There may be hope for their newest venture, the HAMMER – or Hyper-velocity Asteroid Mitigation Mission for Emergency Response vehicle – that’s designed to either blow up asteroids with nuclear bombs or steer the asteroid onto a different course.
However, experts say that just one HAMMER is likely to be as ineffective as its predecessor against Bennu – unless the less favorable nuclear option is utilized.
‘The consequences would be dire,’ said Kirsten Howley, a physicist at Lawrence Livermore National Laboratory who is part of the planetary defense team.
The rock holds a one in 2,700 chance of colliding with the planet between 2175 and 2199, according to NASA
Current defense methods designed by the space company would likely prove to be ineffective against the giant Bennu, according to experts
For scientists, launching just one deflector craft to Bennu could take up to seven and a half years.
And Howley believes its better to act sooner rather than later in precautionary preparation.
‘The push you need to give it is very small if you deflect the asteroid 50 years out.
‘The probability of a Bennu impact may be 1 in 2,700 today, but that will almost certainly change – for better or worse – as we gather more data about its orbit.
‘Delay is the greatest enemy of any asteroid deflection mission,’ she said.
HOW WILL NASA’S OSIRIS-REX MISSION TO TAKE SAMPLES FROM AN ASTEROID WORK?
Osiris-Rex is the first US mission designed to return a piece of an asteroid to Earth.
Scientists say the ancient asteroid could hold clues to the origin of life.
It’s believed to have formed 4.5 billion years ago, a remnant of the solar system’s building blocks.

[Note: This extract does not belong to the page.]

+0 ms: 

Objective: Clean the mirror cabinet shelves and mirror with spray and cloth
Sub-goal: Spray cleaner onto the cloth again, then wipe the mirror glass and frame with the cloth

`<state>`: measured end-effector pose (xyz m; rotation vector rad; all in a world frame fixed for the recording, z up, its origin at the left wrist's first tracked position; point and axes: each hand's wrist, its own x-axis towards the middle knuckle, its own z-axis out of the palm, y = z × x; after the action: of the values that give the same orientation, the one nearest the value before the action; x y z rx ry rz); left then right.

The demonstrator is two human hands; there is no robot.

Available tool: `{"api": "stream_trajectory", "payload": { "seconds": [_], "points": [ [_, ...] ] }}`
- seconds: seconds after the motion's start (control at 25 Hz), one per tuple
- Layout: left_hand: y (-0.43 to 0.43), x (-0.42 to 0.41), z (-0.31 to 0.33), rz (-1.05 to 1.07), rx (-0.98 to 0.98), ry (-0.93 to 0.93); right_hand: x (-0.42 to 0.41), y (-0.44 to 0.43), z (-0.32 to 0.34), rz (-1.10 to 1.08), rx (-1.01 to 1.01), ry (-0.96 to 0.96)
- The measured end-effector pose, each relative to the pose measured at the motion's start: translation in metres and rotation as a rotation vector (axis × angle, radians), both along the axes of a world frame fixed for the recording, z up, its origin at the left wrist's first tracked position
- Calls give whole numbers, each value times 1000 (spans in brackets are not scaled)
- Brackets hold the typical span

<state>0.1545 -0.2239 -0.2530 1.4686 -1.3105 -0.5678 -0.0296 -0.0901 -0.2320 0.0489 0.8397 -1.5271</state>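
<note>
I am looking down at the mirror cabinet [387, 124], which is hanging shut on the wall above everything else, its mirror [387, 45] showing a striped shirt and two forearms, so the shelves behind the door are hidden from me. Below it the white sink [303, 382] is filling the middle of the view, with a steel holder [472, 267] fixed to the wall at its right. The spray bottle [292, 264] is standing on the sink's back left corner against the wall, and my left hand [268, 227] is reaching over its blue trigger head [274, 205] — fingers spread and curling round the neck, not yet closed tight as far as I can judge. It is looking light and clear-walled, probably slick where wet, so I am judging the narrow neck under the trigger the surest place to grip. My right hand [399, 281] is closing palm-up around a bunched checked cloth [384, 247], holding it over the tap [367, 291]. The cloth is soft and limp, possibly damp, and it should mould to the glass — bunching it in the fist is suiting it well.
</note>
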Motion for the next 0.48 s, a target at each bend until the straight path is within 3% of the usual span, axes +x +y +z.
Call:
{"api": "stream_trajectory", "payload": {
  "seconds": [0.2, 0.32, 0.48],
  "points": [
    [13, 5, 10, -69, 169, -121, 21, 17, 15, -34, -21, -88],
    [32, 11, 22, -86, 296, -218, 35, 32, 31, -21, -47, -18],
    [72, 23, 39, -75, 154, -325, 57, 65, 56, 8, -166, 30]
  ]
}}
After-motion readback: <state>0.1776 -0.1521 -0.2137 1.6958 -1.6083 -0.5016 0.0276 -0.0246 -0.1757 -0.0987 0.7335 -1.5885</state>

The spacecraft launched on September 8, 2016 at 19:05 EST aboard an Atlas V rocket.
After a careful survey of Bennu to characterise the asteroid and locate the most promising sample sites, Osiris-Rex will collect between 2 and 70 ounces (about 60 to 2,000 grams) of surface material with its robotic arm and return the sample to Earth via a detachable capsule in 2023.
To capture samples on the surface, the craft will hover over a specific area and ‘will be sent down at a very slow and gently’ 4 inches (10 cm) per second.
The spacecraft will also carry a laser altimeter, a suite of cameras provided by the University of Arizona, spectrometers and lidar, which is similar to radar, using light instead of radio waves to measure distance.